Annex 2: Technical and Organisational Measures (TOMs)
The TOMs below describe a baseline security posture for the Ecosystem services. Actual measures may vary depending on the Service and tool stack. The Processor maintains measures appropriate to risk and may provide engagement-specific TOM details upon request.
A. Organisational measures
Confidentiality commitments for any authorised persons with access to Customer Data.
Access controls based on least privilege and need-to-know principles.
Data minimisation practices for deliverables and shared files where feasible.
Incident response process for identifying, containing, investigating, and remediating security events.
Vendor and tool selection guided by the Third Party Tools and Data Providers Annex.
B. Technical measures
Account security: strong authentication practices, including multi-factor authentication where supported by the platform.
Encryption in transit using TLS for web-based services where supported; encryption at rest where supported by providers.

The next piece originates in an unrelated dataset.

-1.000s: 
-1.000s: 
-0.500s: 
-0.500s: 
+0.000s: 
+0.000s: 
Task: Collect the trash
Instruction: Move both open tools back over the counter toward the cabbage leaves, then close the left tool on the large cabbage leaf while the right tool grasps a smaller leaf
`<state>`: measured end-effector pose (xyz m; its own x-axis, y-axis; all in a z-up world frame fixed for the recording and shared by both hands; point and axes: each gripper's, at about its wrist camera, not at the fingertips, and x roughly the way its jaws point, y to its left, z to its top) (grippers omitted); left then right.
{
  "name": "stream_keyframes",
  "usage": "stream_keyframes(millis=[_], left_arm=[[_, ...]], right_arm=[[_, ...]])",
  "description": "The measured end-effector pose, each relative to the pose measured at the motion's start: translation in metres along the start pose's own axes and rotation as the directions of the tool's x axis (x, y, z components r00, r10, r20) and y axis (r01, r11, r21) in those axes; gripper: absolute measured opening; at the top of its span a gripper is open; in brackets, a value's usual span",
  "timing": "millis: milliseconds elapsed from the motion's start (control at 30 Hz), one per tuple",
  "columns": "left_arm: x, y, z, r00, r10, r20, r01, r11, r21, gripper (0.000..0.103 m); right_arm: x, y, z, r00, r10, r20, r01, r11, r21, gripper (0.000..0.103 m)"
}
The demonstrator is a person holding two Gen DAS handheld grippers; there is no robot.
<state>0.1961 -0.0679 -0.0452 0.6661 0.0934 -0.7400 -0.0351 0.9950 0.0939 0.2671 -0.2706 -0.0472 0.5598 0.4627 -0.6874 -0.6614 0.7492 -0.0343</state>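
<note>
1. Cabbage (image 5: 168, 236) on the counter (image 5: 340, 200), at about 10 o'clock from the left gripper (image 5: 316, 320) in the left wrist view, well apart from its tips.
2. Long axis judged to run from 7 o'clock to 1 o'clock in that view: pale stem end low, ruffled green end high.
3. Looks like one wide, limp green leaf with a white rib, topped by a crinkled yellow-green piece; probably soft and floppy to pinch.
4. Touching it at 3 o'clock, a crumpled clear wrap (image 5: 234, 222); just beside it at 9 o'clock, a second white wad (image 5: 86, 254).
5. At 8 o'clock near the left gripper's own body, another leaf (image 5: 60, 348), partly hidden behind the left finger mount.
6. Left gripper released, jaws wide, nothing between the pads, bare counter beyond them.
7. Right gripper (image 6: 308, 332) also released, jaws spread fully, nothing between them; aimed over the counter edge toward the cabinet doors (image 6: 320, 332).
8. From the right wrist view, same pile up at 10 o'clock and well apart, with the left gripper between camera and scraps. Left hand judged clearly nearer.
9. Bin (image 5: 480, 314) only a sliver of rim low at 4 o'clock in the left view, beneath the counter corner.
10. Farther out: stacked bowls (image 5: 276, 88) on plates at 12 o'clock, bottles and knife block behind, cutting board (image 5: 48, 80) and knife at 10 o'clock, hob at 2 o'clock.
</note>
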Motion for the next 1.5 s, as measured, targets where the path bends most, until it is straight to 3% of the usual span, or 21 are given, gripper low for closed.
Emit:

Secure configuration of devices used for service delivery (OS updates, malware protection, disk encryption where available).
Logging and monitoring appropriate to the service context, with access controls for logs.
Backups and recovery practices appropriate to the tooling used, with controlled access and retention.
Segregation of Customer Data using separate workspaces, folders, or logical separation measures where supported.
C. Availability and resilience
Use of reputable hosting and cloud services where applicable.
Reasonable continuity planning based on the scale of the engagement.
D. Testing and improvement
Regular updates of software and dependencies where applicable.
Review of access permissions periodically for active engagements.
Annex 3: Subprocessors
Subprocessors may be used depending on the Services and the Customer’s chosen tools. A description of categories of third-party tools and typical providers used in the Ecosystem is maintained in the Third Party Tools and Data Providers Annex (Policy 14). If the Customer requests a list of the specific Subprocessors used for a particular engagement, the Processor will provide it on request.